▸ The problem
Print, exactly as written, every line from the first line of the records below through the line containing "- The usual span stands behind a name", and nothing further.

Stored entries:
------------------------------------------------------------------------

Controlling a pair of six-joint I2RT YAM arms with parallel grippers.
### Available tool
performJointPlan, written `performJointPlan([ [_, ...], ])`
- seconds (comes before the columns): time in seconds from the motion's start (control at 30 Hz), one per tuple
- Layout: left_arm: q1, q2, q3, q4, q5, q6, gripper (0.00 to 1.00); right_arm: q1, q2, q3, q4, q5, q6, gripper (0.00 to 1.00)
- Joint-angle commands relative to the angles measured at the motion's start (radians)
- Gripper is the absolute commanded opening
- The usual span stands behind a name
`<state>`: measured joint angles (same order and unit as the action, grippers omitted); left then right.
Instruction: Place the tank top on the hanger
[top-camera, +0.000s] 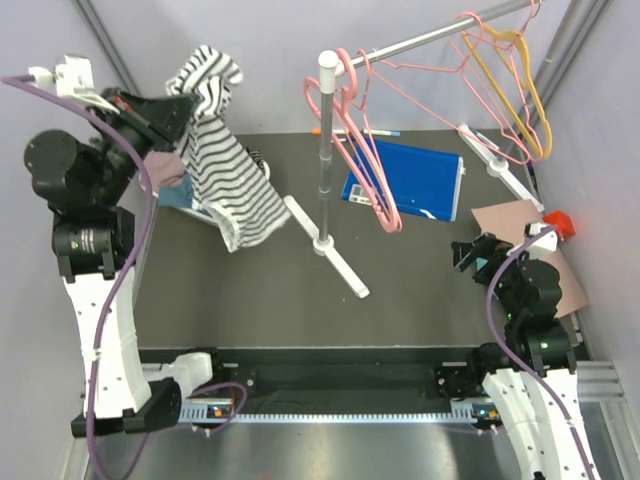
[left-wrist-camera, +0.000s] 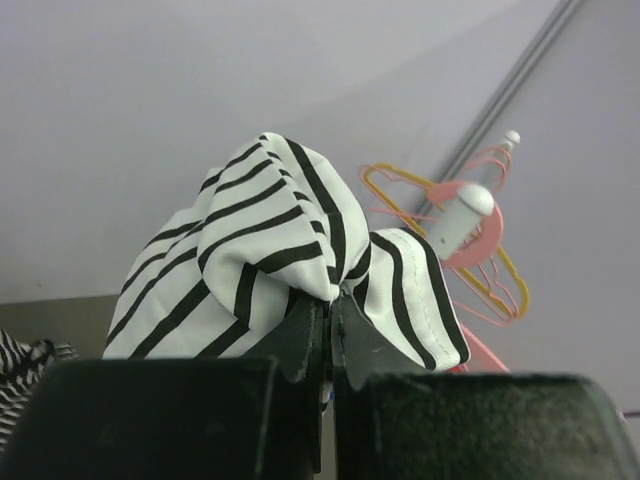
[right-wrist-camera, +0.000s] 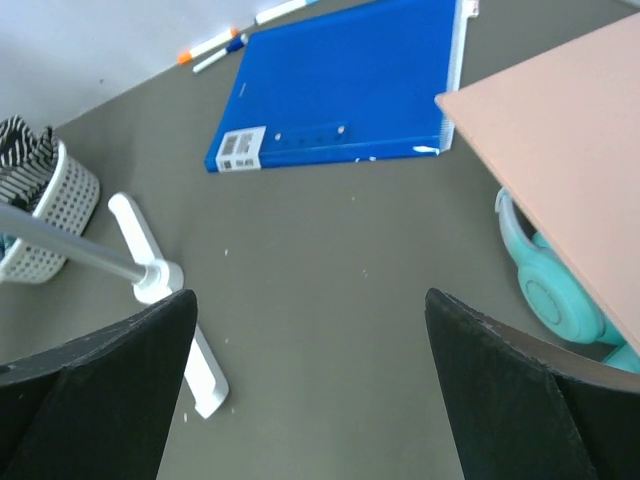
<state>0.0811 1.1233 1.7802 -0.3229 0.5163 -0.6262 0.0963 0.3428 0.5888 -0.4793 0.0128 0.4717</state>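
No word, number or brand is coming through clearly enough to read in any view. A white sticker (right-wrist-camera: 241, 150) is sitting on the blue folder (right-wrist-camera: 340, 90), at the folder's corner that is pointing toward the middle of the table (right-wrist-camera: 330, 260). The folder itself is lying toward the far right corner. The sticker is carrying dark print that looks like a barcode block with small lines of type beside it, but all of it is showing too small to make out. In the top view, faint pale lettering is showing on the black joint housing (top-camera: 88, 240) of the left arm, and it is also staying illegible.
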Motion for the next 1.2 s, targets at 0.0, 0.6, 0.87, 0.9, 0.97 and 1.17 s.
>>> performJointPlan([
  [0.0,-0.012,-0.135,-0.19,0.091,0.09,-0.052,0.0,0.008,-0.044,-0.066,0.053,-0.086,0.005,0.92],
  [0.6,-0.061,-0.533,-0.955,-0.044,-0.264,0.079,0.0,0.028,-0.068,-0.139,0.068,-0.217,-0.027,0.91],
  [0.87,-0.061,-0.404,-1.013,-0.149,-0.626,0.074,0.0,0.139,-0.007,-0.213,0.227,-0.248,-0.022,0.9],
  [0.9,-0.061,-0.381,-1.019,-0.153,-0.651,0.08,0.0,0.167,0.007,-0.228,0.243,-0.231,-0.021,0.9],
  [0.97,-0.061,-0.364,-1.024,-0.163,-0.717,0.088,0.07,0.276,0.048,-0.248,0.306,-0.154,-0.012,0.9],
  [1.17,-0.061,-0.356,-1.025,-0.246,-0.906,0.114,0.82,0.642,0.185,-0.322,0.471,0.106,0.034,0.9],
])
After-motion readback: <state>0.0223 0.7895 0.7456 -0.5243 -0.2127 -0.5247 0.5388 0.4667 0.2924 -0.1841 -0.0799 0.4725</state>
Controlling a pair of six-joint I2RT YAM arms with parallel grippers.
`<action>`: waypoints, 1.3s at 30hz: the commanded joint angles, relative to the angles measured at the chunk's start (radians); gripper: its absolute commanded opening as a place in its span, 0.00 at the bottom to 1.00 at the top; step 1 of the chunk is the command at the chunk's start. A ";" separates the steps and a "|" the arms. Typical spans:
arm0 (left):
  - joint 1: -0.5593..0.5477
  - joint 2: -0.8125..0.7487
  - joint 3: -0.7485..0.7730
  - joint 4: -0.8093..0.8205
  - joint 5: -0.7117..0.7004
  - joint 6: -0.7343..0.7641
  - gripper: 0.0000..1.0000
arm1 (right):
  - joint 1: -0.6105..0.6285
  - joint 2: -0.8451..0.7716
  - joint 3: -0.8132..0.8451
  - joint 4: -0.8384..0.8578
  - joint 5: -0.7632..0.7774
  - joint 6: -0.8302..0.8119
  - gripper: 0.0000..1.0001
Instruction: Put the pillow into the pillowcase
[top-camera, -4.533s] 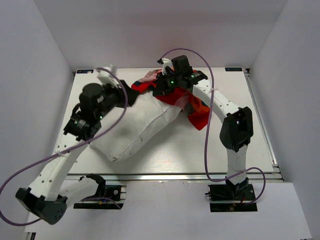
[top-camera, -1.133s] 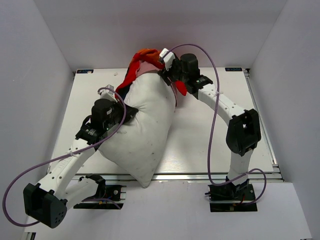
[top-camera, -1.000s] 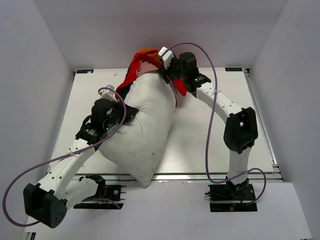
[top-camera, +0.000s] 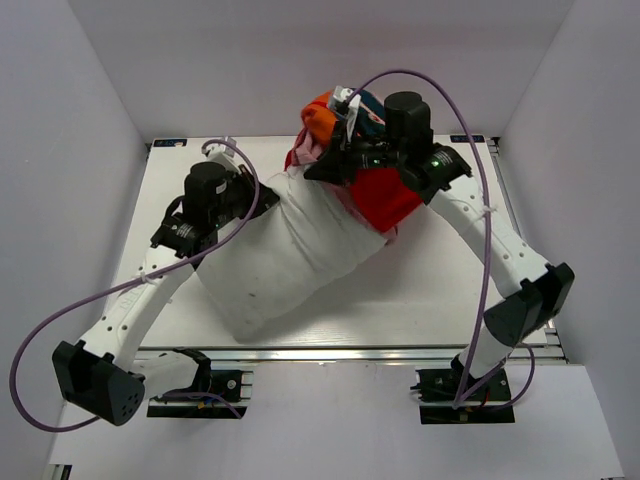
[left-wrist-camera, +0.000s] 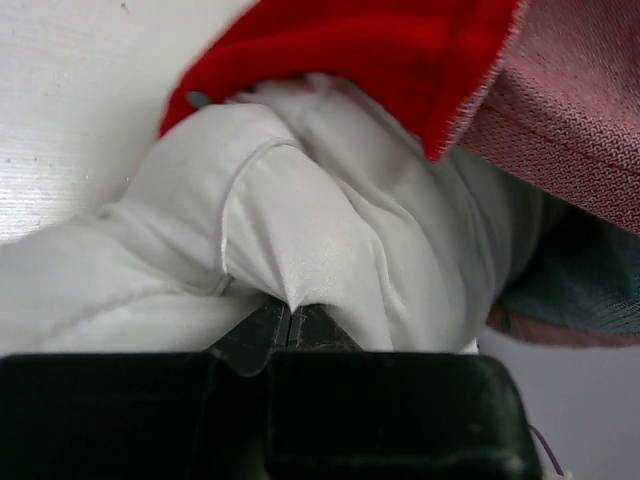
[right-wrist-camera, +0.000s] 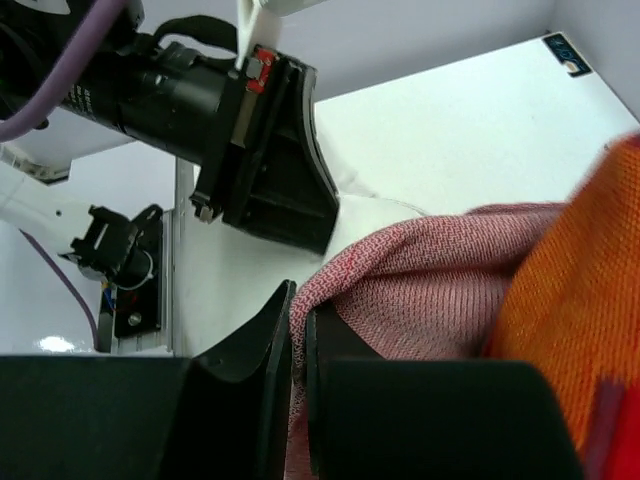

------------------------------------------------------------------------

▸ Exercise result
Controlling a pair of six-joint I2RT YAM arms with parallel grippers.
### Available tool
performJointPlan, written `performJointPlan([ [_, ...], ])`
- seconds (comes before the columns): time in seconds from the motion's start (control at 30 Hz), one per tuple
- Layout: left_arm: q1, q2, q3, q4, q5, q6, gripper (0.00 to 1.00); right_arm: q1, q2, q3, q4, q5, q6, gripper (0.00 to 1.00)
- Joint-angle commands relative to the angles measured at the motion's start (radians)
- Gripper is the absolute commanded opening
- The usual span stands behind a name

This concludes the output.